Hélas! pauvres filles de Bretagne!...
Montalt était le plus fort. Quel noble triomphe! Il avait enfin réussi à tuer l'avenir de deux enfants inconnues...
Il restait toujours auprès de Robert, qui poursuivait son récit.
Tandis que le nabab écoutait, sa belle figure gardait le calme de l'indifférence, et pourtant il fallait bien que les faits racontés par Robert lui inspirassent un intérêt quelconque, car le temps ne lui pesait point trop; il ne songeait pas à quitter la place, bien que l'histoire se prolongeât outre mesure.
Robert avait la parole élégante et facile. En ce moment, son imagination surexcitée brodait sur le fond vrai mille détails curieux. Il mettait à ménager l'intérêt de son récit cette coquetterie du romancier qui tient toujours son lecteur en haleine.

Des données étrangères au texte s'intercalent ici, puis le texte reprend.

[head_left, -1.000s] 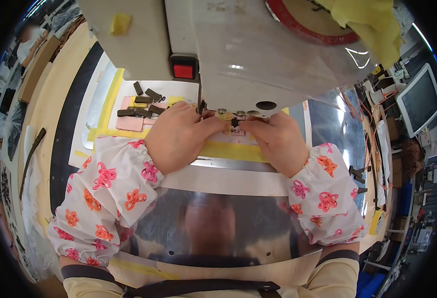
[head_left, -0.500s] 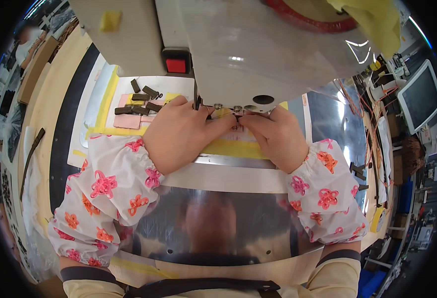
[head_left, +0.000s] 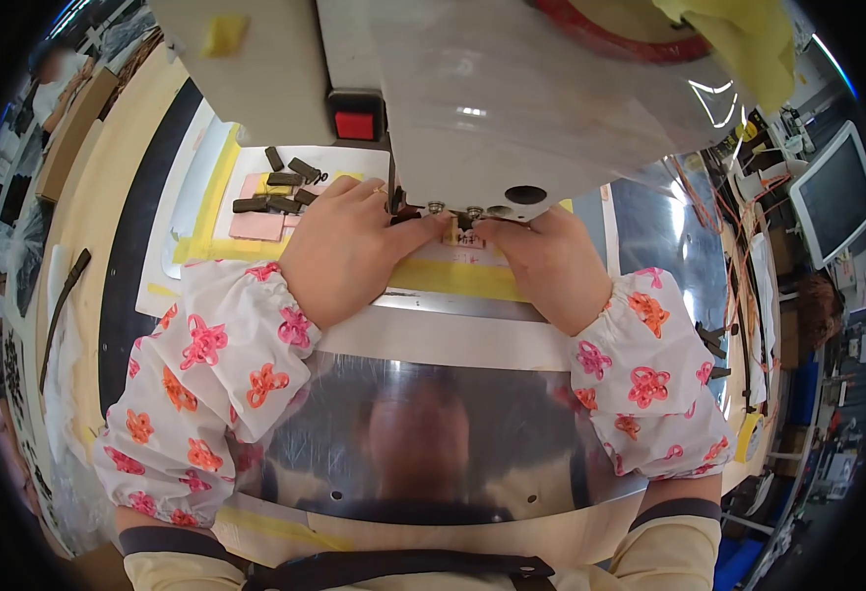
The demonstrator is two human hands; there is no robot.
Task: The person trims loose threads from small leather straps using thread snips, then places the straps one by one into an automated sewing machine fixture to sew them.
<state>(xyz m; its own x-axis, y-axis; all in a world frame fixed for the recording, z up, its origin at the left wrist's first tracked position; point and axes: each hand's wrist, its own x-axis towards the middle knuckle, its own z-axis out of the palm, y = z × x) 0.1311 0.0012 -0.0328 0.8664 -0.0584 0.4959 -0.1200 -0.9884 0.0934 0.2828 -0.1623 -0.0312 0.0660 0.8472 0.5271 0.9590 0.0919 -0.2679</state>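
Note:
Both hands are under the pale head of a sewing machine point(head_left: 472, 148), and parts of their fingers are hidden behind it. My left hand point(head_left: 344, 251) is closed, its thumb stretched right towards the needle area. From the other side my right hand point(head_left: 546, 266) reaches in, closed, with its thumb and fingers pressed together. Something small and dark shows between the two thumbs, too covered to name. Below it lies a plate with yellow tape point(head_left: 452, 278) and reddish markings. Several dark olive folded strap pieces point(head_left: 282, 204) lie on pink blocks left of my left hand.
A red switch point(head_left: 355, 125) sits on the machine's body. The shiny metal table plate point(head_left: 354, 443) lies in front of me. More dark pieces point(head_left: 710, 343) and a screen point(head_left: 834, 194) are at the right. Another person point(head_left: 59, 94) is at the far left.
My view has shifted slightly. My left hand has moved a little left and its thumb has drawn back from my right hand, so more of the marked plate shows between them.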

Ils étaient arrivés à Paris presque en même temps, Montalt et lui. Le hasard les avait rapprochés tout de suite. C'était au Cercle des Étrangers que la rencontre s'était faite.
Robert venait là, escorté de ses deux acolytes et armé de toutes pièces contre les injustices du sort.
Montalt, lui, cherchait à tuer le temps, à secouer cet ennui qui le prenait à la gorge, au milieu de sa vie dorée.
Comme le nabab jouait gros jeu, comme il gardait un sang-froid pareil en perdant des sommes énormes ou en amoncelant devant lui des tas d'or, les nouvellistes du cercle firent en sorte de savoir bien vite quelle était sa position dans le monde.
Robert flaira en lui une dupe de première qualité.